**Assignment:**
Aside from the pictures, copy the listing exactly.

::::::

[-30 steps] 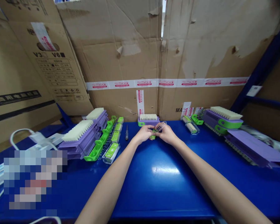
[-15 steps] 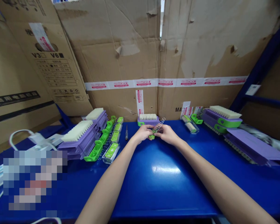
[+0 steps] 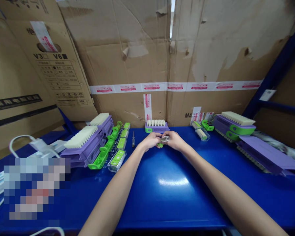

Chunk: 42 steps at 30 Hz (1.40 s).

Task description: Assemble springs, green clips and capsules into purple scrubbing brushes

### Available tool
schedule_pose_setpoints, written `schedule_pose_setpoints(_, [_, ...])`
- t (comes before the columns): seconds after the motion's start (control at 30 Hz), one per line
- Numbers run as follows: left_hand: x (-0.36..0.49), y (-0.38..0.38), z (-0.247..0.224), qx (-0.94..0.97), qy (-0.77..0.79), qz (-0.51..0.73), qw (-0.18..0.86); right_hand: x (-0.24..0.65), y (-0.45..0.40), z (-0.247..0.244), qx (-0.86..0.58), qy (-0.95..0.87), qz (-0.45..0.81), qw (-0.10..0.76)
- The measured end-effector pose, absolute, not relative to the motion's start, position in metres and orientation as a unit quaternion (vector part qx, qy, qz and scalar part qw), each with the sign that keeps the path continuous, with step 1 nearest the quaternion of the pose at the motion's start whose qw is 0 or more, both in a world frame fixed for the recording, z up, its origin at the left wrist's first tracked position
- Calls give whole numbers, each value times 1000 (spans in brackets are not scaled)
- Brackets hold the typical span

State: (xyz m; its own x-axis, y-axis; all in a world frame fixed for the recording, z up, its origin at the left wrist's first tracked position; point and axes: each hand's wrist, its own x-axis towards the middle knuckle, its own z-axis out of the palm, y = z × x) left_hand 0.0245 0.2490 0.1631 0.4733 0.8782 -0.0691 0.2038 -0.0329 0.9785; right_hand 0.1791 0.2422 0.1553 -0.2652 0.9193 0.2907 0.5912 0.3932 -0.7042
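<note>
My left hand (image 3: 151, 141) is closed on a small green plastic part (image 3: 160, 145), most of it hidden by the fingers. My right hand (image 3: 174, 140) pinches a metal coil spring (image 3: 165, 139), which looks squeezed short against the green part. Both hands meet near the back of the blue table (image 3: 172, 203). Just behind them sits a purple and green brush head (image 3: 156, 124) with pale bristles facing up.
Purple brush heads (image 3: 82, 137) stand on the left, beside green brackets (image 3: 105, 152), springs and clear-cased green parts (image 3: 117, 159). A screwdriver (image 3: 133, 141) lies nearby. More brushes (image 3: 236, 119) and a purple plate (image 3: 270, 152) are at right. Cardboard (image 3: 127, 65) walls the back.
The spring stood out long and slanted up to the right; now it is short between my hands. My right fingers have closed over it.
</note>
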Motion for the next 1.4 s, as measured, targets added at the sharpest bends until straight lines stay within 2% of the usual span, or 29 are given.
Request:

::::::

**Exercise output:**
[-30 steps] 
[-15 steps] 
[+0 steps] 

Chunk: 42 steps at 30 Hz (1.40 s).

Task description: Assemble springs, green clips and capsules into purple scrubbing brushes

### Available tool
schedule_pose_setpoints, written `schedule_pose_setpoints(_, [_, ...])`
- t (comes before the columns): seconds after the motion's start (control at 30 Hz), one per line
- Numbers run as follows: left_hand: x (-0.36..0.49), y (-0.38..0.38), z (-0.247..0.224), qx (-0.94..0.97), qy (-0.77..0.79), qz (-0.51..0.73), qw (-0.18..0.86); right_hand: x (-0.24..0.65), y (-0.45..0.40), z (-0.247..0.244), qx (-0.86..0.58), qy (-0.95..0.87), qz (-0.45..0.81), qw (-0.10..0.76)
- The measured end-effector pose, absolute, not relative to the motion's start, position in metres and orientation as a unit quaternion (vector part qx, qy, qz and scalar part qw), each with the sign that keeps the path continuous, with step 1 nearest the quaternion of the pose at the motion's start whose qw is 0 or more, both in a world frame fixed for the recording, z up, its origin at the left wrist's first tracked position
- Calls give whole numbers, each value times 1000 (spans in brackets are not scaled)
- Brackets hold the typical span

State: (xyz m; its own x-axis, y-axis; all in a world frame fixed for the recording, z up, its origin at the left wrist's first tracked position; point and axes: each hand's wrist, its own x-axis towards the middle knuckle, its own z-axis out of the palm, y = z × x) left_hand 0.0245 0.2490 0.1631 0.4733 0.8782 -0.0691 0.2038 -0.0329 0.9785; right_hand 0.1791 0.2422 0.1553 -0.2652 0.9193 0.2907 0.5912 0.3932 -0.7042
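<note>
My left hand (image 3: 151, 141) is closed on a small green plastic part (image 3: 160, 145), most of it hidden by the fingers. My right hand (image 3: 174, 140) pinches a metal coil spring (image 3: 165, 139), which looks squeezed short against the green part. Both hands meet near the back of the blue table (image 3: 172, 203). Just behind them sits a purple and green brush head (image 3: 156, 124) with pale bristles facing up.
Purple brush heads (image 3: 82, 137) stand on the left, beside green brackets (image 3: 105, 152), springs and clear-cased green parts (image 3: 117, 159). A screwdriver (image 3: 133, 141) lies nearby. More brushes (image 3: 236, 119) and a purple plate (image 3: 270, 152) are at right. Cardboard (image 3: 127, 65) walls the back.
The spring stood out long and slanted up to the right; now it is short between my hands. My right fingers have closed over it.
</note>
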Motion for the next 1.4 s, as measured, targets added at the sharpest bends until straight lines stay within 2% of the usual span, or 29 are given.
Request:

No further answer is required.